◆ WHAT THE TASK ASKS ◆
Work out how many lines below contain "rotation". Provide only the figure.

◆ EXTRACTED ENTRIES ◆
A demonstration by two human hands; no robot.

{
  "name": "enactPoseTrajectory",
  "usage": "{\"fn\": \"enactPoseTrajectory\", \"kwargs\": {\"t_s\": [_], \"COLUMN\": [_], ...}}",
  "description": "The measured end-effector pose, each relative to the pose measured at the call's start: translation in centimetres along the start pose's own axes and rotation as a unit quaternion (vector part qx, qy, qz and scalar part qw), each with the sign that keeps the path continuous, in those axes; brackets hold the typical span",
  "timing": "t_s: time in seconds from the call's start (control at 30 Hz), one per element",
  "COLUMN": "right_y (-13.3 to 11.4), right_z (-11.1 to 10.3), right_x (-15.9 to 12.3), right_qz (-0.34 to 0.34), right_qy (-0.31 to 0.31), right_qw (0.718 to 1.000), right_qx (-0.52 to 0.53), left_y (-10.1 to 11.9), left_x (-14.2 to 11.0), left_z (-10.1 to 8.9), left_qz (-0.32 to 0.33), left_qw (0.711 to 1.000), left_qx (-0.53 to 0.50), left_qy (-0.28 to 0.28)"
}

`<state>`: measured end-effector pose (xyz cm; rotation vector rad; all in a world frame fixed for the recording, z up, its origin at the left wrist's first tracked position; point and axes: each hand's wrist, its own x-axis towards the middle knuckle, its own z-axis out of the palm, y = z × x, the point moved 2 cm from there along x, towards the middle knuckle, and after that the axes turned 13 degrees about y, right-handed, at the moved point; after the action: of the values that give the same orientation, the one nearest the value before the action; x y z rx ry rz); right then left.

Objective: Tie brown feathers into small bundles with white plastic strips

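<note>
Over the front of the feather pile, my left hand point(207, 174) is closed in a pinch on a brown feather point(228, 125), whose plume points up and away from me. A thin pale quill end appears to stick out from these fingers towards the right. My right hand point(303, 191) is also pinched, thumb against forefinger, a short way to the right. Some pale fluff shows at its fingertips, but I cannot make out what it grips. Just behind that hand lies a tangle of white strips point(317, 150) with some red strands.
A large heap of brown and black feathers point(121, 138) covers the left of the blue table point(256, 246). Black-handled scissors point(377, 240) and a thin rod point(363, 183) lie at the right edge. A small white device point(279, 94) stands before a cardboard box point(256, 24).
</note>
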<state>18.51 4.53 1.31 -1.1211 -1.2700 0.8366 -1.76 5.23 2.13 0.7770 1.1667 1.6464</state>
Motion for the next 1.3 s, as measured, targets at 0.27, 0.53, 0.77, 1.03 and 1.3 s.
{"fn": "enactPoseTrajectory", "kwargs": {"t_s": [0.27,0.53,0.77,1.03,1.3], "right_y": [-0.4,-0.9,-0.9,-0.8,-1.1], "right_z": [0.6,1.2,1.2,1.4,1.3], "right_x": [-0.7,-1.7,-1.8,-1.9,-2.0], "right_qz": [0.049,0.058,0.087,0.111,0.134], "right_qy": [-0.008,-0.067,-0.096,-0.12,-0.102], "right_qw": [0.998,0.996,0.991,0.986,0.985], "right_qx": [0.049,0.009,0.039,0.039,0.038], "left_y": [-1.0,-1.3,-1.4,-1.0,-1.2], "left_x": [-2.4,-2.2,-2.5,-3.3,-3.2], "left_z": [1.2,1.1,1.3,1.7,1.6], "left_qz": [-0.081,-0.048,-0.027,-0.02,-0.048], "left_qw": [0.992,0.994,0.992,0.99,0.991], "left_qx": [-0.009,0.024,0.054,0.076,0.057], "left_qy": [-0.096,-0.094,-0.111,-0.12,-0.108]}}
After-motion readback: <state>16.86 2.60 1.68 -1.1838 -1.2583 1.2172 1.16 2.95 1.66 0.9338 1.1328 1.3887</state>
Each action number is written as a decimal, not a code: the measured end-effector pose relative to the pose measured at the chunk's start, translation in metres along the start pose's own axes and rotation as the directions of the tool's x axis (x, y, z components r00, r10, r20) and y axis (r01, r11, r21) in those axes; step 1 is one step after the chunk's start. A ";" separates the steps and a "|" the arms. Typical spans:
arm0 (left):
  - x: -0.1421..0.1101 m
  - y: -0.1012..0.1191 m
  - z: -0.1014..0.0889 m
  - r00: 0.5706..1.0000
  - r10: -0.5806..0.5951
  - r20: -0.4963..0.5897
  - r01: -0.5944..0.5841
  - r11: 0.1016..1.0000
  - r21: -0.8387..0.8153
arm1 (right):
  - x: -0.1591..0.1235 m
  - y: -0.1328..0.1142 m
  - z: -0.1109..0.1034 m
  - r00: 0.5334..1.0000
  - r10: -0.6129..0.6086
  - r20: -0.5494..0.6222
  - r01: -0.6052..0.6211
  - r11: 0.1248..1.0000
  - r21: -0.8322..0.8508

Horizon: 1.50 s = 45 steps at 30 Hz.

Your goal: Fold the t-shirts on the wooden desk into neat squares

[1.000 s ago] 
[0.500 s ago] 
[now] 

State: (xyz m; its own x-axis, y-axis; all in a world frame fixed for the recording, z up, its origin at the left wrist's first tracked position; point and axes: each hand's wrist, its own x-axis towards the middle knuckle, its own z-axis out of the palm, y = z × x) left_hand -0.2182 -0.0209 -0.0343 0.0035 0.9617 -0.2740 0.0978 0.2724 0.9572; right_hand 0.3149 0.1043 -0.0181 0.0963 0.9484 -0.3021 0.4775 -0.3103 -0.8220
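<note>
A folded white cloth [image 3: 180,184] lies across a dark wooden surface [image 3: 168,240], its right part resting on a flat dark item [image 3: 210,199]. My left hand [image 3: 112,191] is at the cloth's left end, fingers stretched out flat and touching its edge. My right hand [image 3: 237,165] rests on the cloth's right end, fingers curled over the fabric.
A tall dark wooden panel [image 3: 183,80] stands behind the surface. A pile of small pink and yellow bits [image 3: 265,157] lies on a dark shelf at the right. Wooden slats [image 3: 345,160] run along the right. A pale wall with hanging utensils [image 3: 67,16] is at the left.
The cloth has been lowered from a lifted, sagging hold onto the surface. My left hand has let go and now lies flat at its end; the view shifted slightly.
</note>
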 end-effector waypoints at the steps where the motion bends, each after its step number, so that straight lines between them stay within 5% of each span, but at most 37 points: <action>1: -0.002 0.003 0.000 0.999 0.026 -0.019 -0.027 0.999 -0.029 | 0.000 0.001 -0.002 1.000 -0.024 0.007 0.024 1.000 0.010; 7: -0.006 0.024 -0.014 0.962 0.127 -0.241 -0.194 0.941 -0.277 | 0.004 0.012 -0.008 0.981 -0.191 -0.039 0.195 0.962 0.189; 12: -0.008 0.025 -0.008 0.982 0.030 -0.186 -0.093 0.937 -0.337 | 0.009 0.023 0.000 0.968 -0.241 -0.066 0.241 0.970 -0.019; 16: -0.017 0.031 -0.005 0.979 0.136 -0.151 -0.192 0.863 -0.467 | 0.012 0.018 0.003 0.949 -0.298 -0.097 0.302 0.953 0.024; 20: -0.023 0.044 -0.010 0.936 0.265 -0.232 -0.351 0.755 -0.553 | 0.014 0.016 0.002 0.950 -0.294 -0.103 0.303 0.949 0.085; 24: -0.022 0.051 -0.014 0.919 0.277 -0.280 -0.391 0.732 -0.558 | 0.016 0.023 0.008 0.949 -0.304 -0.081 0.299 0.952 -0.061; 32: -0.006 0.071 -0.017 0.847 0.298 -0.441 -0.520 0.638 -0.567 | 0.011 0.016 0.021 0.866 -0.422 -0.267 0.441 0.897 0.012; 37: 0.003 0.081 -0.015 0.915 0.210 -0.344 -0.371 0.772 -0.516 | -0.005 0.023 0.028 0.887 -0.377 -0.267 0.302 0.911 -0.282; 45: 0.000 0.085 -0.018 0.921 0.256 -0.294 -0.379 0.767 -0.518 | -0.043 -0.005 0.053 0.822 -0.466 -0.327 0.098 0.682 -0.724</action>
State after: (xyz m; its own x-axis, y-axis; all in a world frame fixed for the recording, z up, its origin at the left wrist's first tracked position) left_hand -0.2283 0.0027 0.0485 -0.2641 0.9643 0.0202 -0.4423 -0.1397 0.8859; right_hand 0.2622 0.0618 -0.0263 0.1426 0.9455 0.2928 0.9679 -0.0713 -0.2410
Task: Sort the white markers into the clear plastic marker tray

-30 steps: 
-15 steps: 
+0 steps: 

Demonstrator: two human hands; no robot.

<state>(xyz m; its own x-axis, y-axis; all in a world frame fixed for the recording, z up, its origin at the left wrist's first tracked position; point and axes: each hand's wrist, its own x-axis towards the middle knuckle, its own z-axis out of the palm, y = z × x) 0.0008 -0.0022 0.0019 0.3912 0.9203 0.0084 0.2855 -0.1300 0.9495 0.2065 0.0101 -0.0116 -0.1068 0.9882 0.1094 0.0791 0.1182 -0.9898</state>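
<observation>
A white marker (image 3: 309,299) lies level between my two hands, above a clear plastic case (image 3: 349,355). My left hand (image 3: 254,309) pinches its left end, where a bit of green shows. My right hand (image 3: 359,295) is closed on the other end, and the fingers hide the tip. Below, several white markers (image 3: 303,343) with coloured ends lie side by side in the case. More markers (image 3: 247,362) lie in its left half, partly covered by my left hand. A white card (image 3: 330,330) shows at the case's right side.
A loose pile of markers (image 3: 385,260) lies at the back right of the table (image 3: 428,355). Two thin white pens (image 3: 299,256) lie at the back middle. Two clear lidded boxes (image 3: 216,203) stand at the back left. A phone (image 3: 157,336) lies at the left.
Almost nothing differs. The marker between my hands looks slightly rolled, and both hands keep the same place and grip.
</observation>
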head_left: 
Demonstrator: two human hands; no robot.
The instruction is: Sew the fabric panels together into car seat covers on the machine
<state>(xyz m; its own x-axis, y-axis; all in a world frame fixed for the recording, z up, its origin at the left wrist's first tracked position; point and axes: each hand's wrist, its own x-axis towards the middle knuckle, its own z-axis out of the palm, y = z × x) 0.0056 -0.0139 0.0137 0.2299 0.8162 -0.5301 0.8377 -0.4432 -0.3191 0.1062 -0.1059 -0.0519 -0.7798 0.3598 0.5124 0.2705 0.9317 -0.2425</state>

◆ SOLUTION BELOW ◆
3